**DESCRIPTION OF THE TASK:** Wherever a line in the data holds the word "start", pull that line out.
--- DATA FOR THE TASK ---
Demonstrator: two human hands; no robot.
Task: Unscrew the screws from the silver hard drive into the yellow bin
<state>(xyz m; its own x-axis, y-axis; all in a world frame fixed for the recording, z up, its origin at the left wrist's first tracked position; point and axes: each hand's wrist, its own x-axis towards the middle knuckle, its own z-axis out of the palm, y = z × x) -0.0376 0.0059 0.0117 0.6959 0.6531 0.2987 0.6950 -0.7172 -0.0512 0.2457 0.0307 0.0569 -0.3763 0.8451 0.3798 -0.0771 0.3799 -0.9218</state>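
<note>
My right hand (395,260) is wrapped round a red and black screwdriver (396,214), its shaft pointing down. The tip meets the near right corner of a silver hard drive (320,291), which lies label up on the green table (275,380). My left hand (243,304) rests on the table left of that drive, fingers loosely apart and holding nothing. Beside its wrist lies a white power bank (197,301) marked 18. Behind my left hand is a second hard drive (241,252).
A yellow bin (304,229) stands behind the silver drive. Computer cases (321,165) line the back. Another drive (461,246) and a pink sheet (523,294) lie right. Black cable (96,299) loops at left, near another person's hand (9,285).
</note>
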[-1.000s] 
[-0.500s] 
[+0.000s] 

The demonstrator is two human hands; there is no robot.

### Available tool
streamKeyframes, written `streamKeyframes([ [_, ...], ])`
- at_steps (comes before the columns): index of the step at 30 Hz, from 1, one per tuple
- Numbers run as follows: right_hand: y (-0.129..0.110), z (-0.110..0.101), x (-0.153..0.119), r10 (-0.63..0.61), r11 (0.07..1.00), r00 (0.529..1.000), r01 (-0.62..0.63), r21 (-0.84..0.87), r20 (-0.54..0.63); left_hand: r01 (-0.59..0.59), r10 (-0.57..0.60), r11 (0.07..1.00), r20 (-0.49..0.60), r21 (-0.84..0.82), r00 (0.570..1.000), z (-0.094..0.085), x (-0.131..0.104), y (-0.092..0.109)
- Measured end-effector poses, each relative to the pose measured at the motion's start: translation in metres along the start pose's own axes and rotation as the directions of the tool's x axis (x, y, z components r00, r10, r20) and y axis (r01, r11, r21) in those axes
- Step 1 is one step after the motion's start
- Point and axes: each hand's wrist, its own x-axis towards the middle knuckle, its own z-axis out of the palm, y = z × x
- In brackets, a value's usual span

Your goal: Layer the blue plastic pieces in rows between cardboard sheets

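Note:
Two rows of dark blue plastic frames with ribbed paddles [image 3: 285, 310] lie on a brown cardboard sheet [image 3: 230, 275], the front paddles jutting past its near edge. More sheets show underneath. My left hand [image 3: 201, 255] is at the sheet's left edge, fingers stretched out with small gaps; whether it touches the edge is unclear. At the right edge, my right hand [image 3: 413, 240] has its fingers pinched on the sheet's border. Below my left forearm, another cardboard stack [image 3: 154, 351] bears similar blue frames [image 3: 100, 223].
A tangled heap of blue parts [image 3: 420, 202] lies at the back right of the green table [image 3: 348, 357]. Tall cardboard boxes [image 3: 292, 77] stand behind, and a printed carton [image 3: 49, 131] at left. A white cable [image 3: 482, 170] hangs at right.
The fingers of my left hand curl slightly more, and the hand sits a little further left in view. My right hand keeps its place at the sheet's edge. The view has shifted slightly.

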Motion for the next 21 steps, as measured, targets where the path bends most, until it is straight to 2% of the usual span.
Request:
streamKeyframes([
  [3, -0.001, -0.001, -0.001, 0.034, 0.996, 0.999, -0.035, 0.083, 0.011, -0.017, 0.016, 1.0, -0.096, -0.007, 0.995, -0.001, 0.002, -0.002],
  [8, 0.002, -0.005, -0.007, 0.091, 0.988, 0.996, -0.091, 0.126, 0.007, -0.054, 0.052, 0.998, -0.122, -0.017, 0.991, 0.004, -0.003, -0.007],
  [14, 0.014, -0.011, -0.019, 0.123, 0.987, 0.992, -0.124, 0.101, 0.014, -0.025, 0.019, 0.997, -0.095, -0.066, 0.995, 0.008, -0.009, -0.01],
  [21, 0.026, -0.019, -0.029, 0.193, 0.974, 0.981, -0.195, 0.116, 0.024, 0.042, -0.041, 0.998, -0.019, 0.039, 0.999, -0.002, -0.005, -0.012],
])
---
**RESULT OF THE TASK:**
- Measured end-effector poses, each relative to the pose measured at the motion's start: translation in metres along the start pose's own axes and rotation as the directions of the tool's x axis (x, y, z components r00, r10, r20) and y axis (r01, r11, r21) in those axes
- Step 1 is one step after the motion's start

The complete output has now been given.